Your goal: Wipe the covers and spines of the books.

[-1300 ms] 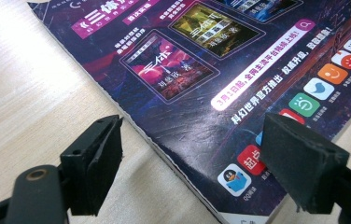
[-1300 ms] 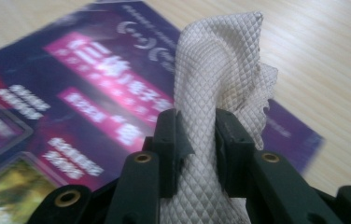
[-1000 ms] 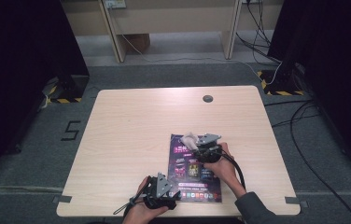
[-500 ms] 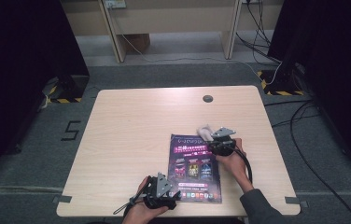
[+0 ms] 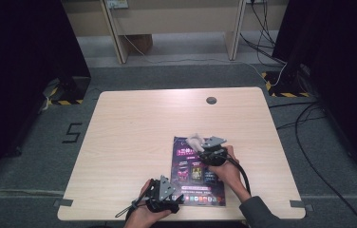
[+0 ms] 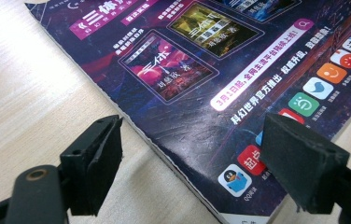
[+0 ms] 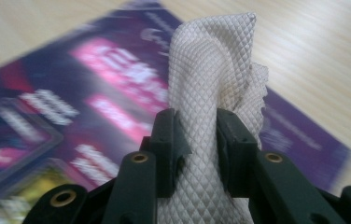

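Observation:
A purple magazine point(image 5: 196, 179) lies flat on the wooden table point(image 5: 138, 133), near its front edge. My right gripper point(image 5: 204, 148) is over the magazine's top edge, shut on a bunched white waffle cloth point(image 5: 194, 141). In the right gripper view the cloth point(image 7: 211, 74) stands up between the two pads of the gripper point(image 7: 197, 140), above the blurred cover point(image 7: 47, 116). My left gripper point(image 5: 177, 198) rests at the magazine's lower left corner. Its jaws point(image 6: 197, 158) are open and straddle the cover's edge point(image 6: 187, 70), one over bare wood and one over the print, with nothing gripped.
A dark round cable hole point(image 5: 211, 100) sits near the table's far edge. Beyond the table are desk legs point(image 5: 112, 28) and floor cables point(image 5: 305, 118). Black drapes close in both sides. Bare wood spreads to the left of and behind the magazine.
The right gripper with the cloth swung right across the magazine's top edge half a second ago and has come back left. The left gripper and magazine have not moved.

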`<action>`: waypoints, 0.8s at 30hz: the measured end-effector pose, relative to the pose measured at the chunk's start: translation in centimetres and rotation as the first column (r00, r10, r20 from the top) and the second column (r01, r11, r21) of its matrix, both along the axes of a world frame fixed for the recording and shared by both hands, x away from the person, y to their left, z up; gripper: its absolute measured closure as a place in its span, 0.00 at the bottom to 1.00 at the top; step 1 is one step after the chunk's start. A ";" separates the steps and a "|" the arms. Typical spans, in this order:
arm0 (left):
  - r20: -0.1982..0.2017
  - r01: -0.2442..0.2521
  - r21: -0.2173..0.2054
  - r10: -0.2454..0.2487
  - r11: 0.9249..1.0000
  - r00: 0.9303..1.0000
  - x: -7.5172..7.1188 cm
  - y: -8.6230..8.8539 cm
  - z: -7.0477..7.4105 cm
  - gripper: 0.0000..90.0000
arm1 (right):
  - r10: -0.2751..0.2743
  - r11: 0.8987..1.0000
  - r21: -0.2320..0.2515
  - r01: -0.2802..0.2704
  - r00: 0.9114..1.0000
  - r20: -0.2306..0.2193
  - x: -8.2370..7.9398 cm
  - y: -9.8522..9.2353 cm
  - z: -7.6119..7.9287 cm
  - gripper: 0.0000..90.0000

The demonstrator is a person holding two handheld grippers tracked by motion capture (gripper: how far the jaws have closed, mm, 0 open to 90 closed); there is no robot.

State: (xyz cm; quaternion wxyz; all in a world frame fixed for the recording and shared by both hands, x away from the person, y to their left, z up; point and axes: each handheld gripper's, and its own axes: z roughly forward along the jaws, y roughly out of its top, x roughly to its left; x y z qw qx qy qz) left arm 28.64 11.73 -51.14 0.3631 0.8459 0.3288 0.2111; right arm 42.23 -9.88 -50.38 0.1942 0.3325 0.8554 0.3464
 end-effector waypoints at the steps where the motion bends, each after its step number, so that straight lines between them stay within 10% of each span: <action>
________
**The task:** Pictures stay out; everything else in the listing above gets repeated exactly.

**Result of the task:**
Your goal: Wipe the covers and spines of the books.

[-1300 ms] 
[-1300 ms] 
[-1000 ms] 
[-500 ms] 
[+0 ms] 
[+0 ms] 
[+0 ms] 

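Observation:
A purple magazine point(image 5: 196, 179) lies flat on the wooden table point(image 5: 138, 133), near its front edge. My right gripper point(image 5: 204, 148) is over the magazine's top edge, shut on a bunched white waffle cloth point(image 5: 194, 141). In the right gripper view the cloth point(image 7: 211, 74) stands up between the two pads of the gripper point(image 7: 197, 140), above the blurred cover point(image 7: 47, 116). My left gripper point(image 5: 177, 198) rests at the magazine's lower left corner. Its jaws point(image 6: 197, 158) are open and straddle the cover's edge point(image 6: 187, 70), one over bare wood and one over the print, with nothing gripped.
A dark round cable hole point(image 5: 211, 100) sits near the table's far edge. Beyond the table are desk legs point(image 5: 112, 28) and floor cables point(image 5: 305, 118). Black drapes close in both sides. Bare wood spreads to the left of and behind the magazine.
The right gripper with the cloth swung right across the magazine's top edge half a second ago and has come back left. The left gripper and magazine have not moved.
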
`<action>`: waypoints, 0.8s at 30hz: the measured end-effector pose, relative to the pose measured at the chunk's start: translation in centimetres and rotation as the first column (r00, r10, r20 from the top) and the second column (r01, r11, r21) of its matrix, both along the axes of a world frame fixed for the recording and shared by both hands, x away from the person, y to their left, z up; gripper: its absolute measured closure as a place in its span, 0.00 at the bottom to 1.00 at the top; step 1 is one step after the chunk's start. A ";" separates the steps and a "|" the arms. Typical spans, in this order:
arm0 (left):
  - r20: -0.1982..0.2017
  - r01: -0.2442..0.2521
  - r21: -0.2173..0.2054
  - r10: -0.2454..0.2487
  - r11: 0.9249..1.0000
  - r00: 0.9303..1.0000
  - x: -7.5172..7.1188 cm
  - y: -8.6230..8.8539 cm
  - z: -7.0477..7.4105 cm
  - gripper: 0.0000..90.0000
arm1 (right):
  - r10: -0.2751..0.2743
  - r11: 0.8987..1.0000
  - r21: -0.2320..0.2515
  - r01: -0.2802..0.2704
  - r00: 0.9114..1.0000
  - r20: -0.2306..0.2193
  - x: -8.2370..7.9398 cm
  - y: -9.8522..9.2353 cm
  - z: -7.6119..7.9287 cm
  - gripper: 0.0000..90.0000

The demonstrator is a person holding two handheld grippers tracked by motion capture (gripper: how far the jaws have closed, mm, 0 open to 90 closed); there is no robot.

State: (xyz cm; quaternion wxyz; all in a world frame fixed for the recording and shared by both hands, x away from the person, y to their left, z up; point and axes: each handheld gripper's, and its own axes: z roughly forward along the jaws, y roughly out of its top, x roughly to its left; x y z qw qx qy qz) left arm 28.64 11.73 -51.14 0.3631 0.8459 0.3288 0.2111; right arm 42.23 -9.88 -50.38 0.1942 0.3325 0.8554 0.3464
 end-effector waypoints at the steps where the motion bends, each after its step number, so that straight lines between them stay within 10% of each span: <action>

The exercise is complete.